# EXERCISE GOAL:
Write out the data below exactly, from its first line to the line containing "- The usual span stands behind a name", that line included.

= Beginning of Section =

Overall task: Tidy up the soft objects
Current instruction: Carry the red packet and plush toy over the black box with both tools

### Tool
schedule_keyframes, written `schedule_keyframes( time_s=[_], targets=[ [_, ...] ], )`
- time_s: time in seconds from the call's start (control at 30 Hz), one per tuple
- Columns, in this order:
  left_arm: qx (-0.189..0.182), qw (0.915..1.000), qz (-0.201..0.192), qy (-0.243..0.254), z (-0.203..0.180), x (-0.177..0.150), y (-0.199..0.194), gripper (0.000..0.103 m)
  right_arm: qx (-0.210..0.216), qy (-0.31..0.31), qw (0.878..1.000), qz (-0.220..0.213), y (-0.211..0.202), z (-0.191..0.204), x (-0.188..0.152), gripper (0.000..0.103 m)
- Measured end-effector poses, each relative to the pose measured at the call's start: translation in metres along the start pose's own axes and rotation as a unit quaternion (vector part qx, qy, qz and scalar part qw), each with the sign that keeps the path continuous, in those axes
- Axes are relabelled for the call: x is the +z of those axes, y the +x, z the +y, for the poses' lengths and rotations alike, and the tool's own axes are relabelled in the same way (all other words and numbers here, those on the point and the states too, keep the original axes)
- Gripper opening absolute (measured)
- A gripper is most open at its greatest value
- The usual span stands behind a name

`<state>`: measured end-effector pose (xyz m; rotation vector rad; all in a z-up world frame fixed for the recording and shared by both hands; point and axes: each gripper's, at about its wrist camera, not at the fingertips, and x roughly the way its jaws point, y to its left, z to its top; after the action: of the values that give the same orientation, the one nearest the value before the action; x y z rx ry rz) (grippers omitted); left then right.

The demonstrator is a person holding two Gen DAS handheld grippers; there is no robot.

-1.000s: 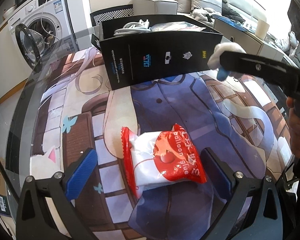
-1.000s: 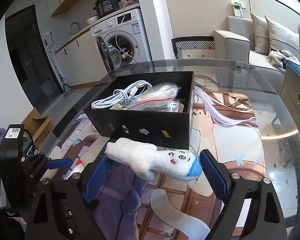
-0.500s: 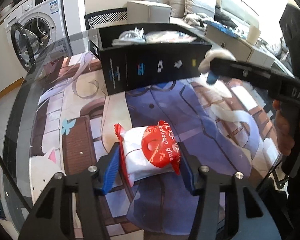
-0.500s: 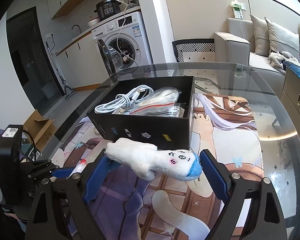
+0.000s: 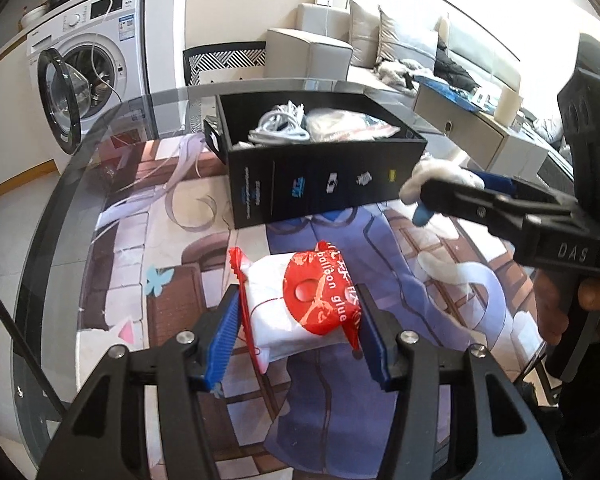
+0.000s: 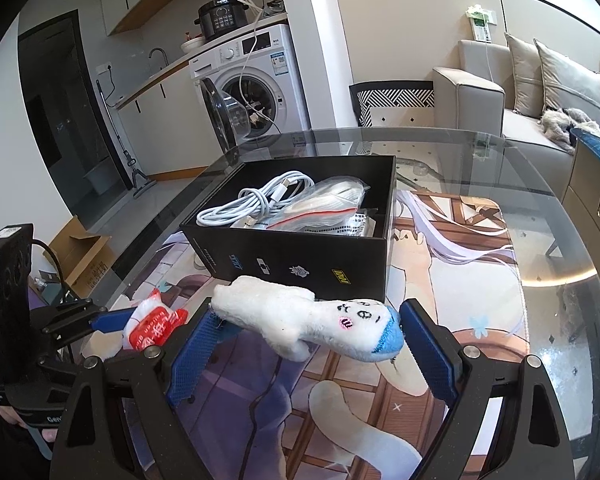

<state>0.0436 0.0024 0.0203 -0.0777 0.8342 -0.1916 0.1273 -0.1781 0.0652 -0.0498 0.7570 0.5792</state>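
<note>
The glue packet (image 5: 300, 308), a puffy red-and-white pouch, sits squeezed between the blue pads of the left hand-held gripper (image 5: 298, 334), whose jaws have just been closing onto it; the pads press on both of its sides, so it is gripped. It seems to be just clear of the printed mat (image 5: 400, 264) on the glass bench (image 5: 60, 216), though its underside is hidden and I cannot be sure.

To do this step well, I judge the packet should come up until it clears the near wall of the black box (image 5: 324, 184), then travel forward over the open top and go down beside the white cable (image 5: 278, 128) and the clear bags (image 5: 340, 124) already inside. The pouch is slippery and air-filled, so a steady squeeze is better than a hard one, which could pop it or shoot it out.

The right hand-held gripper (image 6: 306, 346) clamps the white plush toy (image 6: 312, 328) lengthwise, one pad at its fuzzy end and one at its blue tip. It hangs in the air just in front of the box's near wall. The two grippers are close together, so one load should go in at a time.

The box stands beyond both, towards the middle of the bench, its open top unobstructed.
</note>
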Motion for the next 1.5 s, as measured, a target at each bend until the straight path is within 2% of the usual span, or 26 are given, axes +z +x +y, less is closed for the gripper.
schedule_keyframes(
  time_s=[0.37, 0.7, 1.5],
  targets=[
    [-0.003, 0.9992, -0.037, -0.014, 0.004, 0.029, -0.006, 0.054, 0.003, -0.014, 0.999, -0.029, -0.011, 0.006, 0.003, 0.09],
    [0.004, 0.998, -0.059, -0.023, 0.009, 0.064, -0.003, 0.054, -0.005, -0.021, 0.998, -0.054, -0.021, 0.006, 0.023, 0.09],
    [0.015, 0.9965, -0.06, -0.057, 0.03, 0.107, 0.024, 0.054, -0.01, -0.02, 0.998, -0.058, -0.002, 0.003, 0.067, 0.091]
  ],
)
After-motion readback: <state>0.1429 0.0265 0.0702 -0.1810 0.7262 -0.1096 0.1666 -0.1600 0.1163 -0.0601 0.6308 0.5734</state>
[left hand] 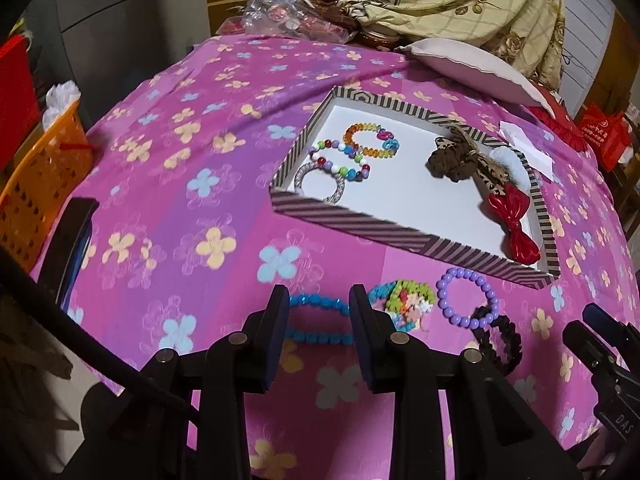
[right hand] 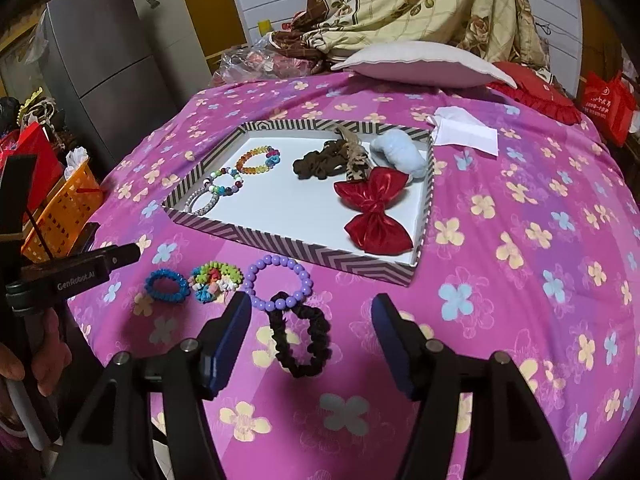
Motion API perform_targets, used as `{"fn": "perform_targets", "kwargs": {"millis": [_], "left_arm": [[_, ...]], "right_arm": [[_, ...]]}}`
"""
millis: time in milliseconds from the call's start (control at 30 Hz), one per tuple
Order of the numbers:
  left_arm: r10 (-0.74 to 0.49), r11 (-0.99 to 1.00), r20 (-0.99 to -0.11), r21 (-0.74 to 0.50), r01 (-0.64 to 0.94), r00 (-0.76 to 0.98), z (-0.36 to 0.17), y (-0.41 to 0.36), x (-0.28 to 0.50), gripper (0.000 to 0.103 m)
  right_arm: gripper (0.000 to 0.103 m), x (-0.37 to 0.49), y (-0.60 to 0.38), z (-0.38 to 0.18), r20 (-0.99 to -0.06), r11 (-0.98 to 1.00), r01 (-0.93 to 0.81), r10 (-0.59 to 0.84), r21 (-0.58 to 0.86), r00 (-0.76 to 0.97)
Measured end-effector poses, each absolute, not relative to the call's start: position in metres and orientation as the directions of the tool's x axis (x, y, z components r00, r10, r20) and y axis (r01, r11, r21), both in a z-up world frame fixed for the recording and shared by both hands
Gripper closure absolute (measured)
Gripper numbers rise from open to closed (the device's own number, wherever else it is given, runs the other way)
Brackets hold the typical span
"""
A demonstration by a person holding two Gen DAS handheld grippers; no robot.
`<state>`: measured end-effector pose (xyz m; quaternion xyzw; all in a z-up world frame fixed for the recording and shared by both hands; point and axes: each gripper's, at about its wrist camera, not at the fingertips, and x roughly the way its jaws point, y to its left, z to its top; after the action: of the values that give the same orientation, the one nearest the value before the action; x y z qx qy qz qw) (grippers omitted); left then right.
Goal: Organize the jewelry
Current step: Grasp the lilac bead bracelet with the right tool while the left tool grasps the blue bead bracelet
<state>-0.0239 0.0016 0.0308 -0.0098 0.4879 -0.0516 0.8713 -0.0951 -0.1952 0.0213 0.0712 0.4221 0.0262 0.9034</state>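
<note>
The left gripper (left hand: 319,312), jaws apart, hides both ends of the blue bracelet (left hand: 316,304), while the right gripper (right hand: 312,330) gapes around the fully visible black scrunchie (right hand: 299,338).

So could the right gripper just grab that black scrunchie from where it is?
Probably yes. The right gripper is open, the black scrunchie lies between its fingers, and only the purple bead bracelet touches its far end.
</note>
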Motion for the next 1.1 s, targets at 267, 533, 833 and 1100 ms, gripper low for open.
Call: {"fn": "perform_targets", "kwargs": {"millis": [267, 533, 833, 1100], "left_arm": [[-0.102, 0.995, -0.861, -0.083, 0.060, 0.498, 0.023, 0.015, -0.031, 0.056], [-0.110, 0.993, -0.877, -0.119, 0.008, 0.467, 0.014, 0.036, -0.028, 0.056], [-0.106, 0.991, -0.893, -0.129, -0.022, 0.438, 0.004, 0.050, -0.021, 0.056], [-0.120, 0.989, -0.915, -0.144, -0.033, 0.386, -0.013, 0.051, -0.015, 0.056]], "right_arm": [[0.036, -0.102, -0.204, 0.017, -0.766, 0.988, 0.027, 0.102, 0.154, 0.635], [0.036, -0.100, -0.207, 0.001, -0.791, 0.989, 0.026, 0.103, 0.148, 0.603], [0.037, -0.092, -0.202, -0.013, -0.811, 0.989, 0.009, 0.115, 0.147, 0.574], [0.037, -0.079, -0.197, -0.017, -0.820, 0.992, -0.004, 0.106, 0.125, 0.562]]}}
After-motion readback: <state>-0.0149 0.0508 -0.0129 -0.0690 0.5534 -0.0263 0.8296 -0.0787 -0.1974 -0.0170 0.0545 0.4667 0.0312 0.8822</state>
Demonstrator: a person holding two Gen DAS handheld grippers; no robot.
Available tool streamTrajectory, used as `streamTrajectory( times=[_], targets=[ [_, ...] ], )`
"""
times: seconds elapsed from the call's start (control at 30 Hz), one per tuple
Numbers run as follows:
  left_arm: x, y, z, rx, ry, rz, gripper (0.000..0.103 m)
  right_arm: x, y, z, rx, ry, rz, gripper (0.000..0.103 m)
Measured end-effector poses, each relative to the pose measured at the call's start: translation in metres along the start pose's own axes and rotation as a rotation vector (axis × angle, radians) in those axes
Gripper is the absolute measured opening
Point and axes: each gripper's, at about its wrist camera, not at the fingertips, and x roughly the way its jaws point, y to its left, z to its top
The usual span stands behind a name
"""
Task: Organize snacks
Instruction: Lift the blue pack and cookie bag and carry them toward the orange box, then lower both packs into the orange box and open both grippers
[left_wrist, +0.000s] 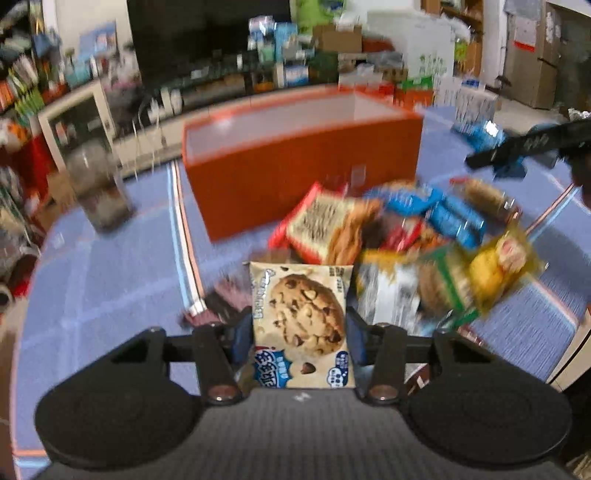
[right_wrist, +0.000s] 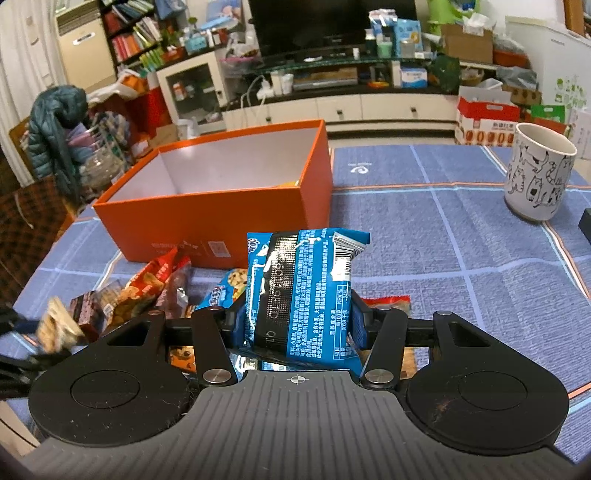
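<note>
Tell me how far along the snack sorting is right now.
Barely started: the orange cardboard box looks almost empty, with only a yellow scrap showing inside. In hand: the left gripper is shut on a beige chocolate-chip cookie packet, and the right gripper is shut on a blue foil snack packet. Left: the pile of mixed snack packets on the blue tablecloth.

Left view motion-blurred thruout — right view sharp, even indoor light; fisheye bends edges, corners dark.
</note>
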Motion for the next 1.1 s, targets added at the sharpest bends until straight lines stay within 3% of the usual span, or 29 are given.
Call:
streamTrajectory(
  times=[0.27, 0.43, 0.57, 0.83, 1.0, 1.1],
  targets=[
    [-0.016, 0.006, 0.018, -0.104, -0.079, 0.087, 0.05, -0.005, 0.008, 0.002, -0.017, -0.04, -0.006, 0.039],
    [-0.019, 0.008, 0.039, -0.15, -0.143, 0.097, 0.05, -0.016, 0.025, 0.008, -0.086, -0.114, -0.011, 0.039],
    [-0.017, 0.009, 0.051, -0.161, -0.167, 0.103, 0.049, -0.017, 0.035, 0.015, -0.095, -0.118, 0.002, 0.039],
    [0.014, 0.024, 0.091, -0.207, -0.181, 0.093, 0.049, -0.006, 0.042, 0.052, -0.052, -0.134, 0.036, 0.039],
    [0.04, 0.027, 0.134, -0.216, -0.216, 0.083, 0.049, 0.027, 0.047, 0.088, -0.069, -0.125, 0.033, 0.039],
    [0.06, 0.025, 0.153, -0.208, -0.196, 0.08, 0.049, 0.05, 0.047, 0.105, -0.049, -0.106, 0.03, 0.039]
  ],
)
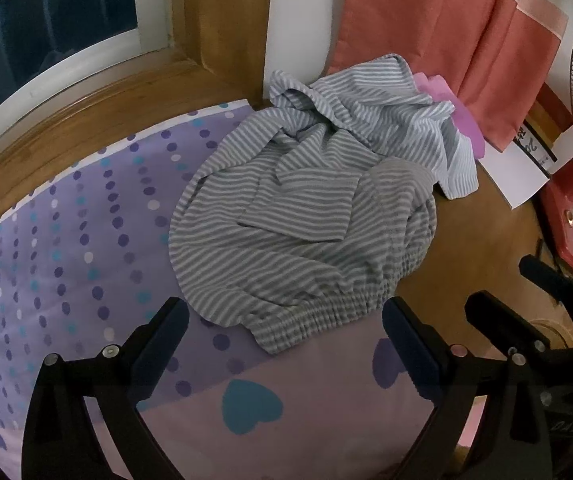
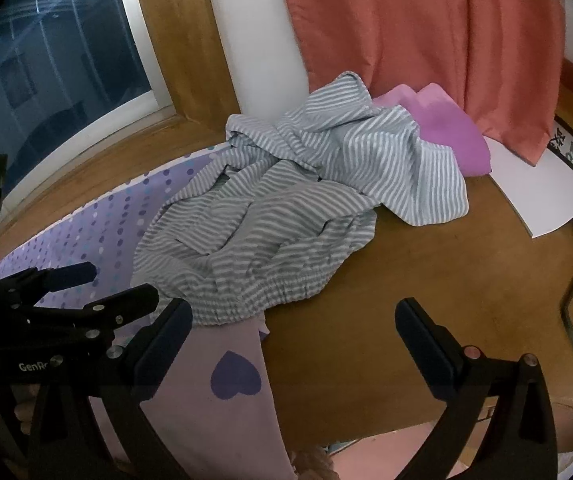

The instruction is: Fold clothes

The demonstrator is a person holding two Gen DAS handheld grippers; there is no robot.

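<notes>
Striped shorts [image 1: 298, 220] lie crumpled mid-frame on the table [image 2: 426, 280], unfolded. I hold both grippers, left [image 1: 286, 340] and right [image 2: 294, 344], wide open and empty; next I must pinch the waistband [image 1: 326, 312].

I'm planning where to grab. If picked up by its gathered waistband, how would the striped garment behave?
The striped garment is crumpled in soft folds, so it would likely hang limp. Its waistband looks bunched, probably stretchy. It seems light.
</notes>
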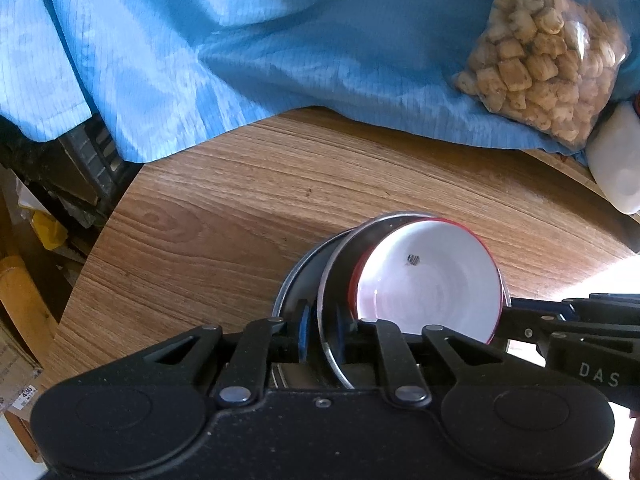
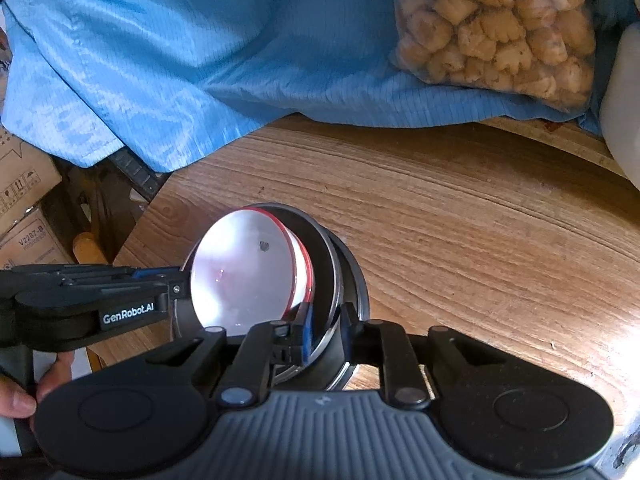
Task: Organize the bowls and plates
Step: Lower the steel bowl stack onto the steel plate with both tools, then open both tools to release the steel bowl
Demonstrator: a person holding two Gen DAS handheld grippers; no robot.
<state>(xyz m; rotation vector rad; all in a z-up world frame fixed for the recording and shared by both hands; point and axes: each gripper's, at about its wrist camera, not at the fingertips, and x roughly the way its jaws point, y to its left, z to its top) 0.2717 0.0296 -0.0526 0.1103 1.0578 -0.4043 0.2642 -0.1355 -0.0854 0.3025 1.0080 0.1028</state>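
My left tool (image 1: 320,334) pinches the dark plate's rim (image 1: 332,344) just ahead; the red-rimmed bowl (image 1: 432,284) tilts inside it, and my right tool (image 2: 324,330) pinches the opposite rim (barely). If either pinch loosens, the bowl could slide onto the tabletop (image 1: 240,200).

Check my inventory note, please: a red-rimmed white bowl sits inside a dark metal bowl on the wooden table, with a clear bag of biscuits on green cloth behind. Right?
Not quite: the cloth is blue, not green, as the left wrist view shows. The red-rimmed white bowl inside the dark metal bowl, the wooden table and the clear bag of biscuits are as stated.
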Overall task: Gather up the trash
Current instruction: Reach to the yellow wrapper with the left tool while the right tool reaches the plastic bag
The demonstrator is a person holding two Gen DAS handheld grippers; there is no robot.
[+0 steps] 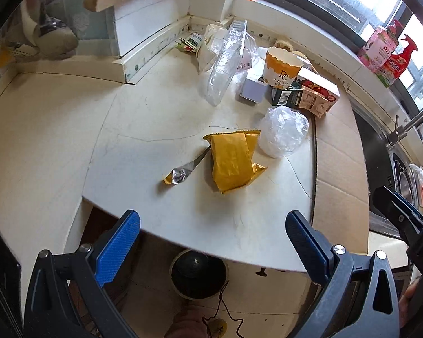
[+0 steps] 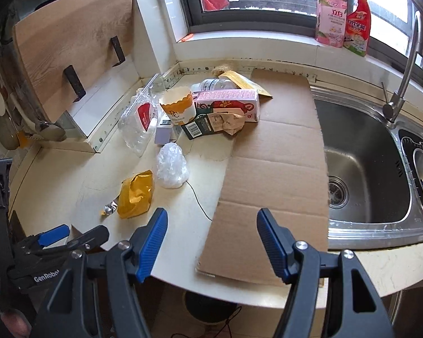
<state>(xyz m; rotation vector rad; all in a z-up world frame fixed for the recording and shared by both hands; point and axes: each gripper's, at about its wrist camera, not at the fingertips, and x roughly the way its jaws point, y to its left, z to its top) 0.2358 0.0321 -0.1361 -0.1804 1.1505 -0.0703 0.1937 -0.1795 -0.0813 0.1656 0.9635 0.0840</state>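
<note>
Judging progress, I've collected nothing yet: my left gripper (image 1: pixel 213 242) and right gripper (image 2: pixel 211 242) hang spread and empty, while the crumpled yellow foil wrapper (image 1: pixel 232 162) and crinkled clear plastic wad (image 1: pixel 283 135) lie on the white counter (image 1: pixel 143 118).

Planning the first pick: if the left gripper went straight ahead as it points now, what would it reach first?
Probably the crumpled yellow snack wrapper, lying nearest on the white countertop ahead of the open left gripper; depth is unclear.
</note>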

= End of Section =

# WRITTEN RESPONSE:
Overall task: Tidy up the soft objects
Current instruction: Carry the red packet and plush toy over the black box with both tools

### Tool
schedule_keyframes, written `schedule_keyframes( time_s=[_], targets=[ [_, ...] ], )`
- time_s: time in seconds from the call's start (control at 30 Hz), one per tuple
- Columns, in this order:
  left_arm: qx (-0.189..0.182), qw (0.915..1.000), qz (-0.201..0.192), qy (-0.243..0.254), z (-0.203..0.180), x (-0.177..0.150), y (-0.199..0.194), gripper (0.000..0.103 m)
  right_arm: qx (-0.210..0.216), qy (-0.31..0.31), qw (0.878..1.000), qz (-0.220..0.213), y (-0.211..0.202), z (-0.191..0.204), x (-0.188..0.152), gripper (0.000..0.103 m)
- Measured end-effector poses, each relative to the pose measured at the call's start: translation in metres along the start pose's own axes and rotation as a unit quaternion (vector part qx, qy, qz and scalar part qw), each with the sign that keeps the path continuous, in those axes
- Axes are relabelled for the call: x is the +z of those axes, y the +x, z the +y, for the poses' lengths and rotations alike, and the tool's own axes are relabelled in the same way (all other words and numbers here, those on the point and the states too, keep the original axes)
- Gripper opening absolute (measured)
- A gripper is most open at its greatest value
- The usual span stands behind a name

Nothing else is needed for the answer.